Photo/Illutration The Asahi Shimbun

The ruling Liberal Democratic Party will likely lose some seats in the Oct. 31 Lower House election but will still secure a single-party majority in the Diet chamber, according to a weekend survey by The Asahi Shimbun.

The LDP, which had a pre-election strength of 276 seats, is poised to win more than 233 seats in the 465-member Lower House, the survey showed.

The main opposition Constitutional Democratic Party of Japan will likely add to its pre-election strength of 109 seats, but it will not threaten the LDP’s grip on power largely because of the CDP’s failures so far in the proportional representation segment of the election.

It is still possible for the tide to change toward voting day.

Around 40 percent of respondents in the survey did not make their picks clear for single-seat districts, while 30 percent did not specify their preferred party in the proportional representation portion.

The survey was conducted on Oct. 23-24, contacting about 380,000 eligible voters across Japan.

The Asahi analyzed how each party is faring in single-seat constituencies through an online survey and in proportional representation blocs through a telephone poll, in addition to news gathering by reporters.

Up for grabs in the election are 289 seats for electoral districts and 176 seats in the proportional representation segment.

The survey found LDP-backed candidates were leading in 161 electoral districts, and could win close to 190 districts in the end.

The ruling party also appeared solid in the proportional representation portion, and may add four seats to its pre-election strength of 66 in that segment.

The LDP has maintained an absolute stable majority by controlling at least 261 seats in the Lower House since it returned to power in 2012.

Whether the party hits that mark again depends on the outcomes of 74 electoral districts where its candidates are fighting neck-and-neck battles with opposition candidates, according to the survey.

Komeito, a junior partner in the ruling coalition, is poised to maintain its pre-election strength of 29 seats, according to the survey.

The CDP will likely pick up some seats in electoral districts, compared with the current 48, and is in tight races in 65 other districts.

That includes the Saitama No. 5 district, where CDP chief Yukio Edano has found himself in a close contest with his LDP rival.

In the proportional representation portion, the CDP is predicted to lose at least 10 of the 61 seats it held before the election, the survey showed.

Nippon Ishin is gaining momentum and could triple its pre-election strength of 11 seats in total, according to the survey.

Its candidates are leading in 10 electoral districts, many of them in Osaka Prefecture.

As for the proportional representation segment, Nippon Ishin may capture seats in the Tokyo and southern Kanto blocs, beyond its power base in the Kinki region.

The Japanese Communist Party appears set to increase its overall pre-election strength of 12 by gaining more seats in the proportional representation portion.

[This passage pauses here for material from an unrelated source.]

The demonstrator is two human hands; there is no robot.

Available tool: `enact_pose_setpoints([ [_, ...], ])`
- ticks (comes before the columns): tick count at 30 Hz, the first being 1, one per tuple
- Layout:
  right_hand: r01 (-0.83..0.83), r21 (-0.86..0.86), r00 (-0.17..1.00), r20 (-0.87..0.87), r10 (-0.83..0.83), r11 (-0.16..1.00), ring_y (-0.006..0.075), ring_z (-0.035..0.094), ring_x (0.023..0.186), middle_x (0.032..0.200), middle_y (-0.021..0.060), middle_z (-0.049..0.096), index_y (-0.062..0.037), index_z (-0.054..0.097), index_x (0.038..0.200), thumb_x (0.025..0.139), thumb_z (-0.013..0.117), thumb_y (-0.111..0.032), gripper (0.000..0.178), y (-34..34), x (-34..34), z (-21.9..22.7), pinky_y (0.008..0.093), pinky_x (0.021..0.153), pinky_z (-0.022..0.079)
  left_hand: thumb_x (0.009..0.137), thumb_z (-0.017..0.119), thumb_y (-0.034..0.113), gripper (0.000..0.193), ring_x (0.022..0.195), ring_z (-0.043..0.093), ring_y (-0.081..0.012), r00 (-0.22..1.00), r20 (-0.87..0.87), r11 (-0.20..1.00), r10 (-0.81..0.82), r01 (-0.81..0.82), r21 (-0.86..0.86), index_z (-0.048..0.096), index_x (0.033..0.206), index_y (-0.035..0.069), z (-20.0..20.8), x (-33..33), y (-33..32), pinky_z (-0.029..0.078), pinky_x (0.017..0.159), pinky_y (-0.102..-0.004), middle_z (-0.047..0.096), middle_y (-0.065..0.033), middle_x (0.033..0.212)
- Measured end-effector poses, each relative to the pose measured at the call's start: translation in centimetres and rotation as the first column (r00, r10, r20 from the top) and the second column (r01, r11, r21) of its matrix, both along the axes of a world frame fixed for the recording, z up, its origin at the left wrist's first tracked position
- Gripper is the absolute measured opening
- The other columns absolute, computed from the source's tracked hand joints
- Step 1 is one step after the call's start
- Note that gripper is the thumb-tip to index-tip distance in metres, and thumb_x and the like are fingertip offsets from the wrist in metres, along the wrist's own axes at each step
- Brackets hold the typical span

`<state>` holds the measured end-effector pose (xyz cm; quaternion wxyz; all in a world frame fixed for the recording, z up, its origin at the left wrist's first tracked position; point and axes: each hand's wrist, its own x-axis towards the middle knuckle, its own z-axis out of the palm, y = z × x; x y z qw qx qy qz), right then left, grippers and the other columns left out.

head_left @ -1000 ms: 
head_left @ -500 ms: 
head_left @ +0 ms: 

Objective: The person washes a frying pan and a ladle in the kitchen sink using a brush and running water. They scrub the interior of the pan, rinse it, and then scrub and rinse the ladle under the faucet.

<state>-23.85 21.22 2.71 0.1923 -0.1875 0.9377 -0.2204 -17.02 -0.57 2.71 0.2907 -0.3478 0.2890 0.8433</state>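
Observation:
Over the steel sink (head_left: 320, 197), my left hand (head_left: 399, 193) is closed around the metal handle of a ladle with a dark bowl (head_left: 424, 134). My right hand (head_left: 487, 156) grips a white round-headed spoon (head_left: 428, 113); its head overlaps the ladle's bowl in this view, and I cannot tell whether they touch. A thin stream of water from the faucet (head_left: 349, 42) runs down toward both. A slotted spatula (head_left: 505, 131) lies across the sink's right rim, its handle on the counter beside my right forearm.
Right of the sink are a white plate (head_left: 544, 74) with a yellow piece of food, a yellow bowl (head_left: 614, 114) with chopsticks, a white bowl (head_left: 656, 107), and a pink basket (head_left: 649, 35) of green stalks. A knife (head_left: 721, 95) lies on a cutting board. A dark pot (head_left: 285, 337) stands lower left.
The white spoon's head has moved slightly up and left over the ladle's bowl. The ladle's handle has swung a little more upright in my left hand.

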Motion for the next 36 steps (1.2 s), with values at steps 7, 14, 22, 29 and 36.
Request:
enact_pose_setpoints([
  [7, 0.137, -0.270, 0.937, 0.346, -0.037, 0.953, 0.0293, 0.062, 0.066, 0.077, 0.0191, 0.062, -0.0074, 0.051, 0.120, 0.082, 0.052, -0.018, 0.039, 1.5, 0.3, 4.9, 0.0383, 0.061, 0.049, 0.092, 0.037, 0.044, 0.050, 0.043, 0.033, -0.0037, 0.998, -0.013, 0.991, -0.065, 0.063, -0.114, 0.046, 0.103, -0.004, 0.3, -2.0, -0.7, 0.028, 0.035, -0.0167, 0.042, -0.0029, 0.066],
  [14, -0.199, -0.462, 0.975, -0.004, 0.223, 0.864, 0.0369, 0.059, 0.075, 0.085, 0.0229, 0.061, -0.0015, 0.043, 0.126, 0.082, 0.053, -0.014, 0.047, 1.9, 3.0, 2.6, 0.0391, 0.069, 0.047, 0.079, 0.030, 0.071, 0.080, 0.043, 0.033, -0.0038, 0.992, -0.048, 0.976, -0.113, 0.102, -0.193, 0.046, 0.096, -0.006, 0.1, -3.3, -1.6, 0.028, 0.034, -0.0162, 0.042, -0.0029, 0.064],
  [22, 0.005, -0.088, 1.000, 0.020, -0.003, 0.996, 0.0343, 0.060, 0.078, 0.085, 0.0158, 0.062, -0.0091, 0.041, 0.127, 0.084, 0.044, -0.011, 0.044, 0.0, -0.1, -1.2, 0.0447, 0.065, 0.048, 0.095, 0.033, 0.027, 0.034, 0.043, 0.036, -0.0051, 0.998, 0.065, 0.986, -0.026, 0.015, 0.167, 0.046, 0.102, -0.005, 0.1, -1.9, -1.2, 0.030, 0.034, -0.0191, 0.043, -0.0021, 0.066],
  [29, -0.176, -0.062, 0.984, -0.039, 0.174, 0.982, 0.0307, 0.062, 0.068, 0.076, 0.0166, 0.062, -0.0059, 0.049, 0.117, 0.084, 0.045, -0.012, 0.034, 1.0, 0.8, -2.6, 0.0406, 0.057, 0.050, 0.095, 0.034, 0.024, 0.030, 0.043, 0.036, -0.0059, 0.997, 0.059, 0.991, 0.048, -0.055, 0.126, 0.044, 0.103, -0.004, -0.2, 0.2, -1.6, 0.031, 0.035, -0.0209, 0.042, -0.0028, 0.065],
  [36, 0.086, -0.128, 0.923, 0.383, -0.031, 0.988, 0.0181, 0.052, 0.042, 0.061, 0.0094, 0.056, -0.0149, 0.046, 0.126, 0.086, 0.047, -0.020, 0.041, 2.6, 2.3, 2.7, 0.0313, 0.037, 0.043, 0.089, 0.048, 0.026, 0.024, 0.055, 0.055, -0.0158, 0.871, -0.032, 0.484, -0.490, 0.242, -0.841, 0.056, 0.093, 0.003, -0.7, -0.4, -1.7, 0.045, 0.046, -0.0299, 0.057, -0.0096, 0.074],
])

The Democratic Party for the People will likely keep its eight seats held before the election, the survey showed. DPP candidates have the upper hand in four electoral districts.

Reiwa Shinsengumi is coming close to capturing a seat in the proportional representation segment in Tokyo, with its leader, Taro Yamamoto, at the top on the party’s candidate list.

The Social Democratic Party’s chances of winning either a single-seat district or a proportional representation seat are fifty-fifty, according to the survey.

N party, which opposes public broadcaster Japan Broadcasting Corp. (NHK), appears highly unlikely to gain a representative in the Diet.

The survey contacted voters through telephone and mobile phone numbers selected at random by computer, and it received 25,595 valid responses.

Four online research companies were commissioned to conduct the online portion of the survey. They received 353,868 valid responses.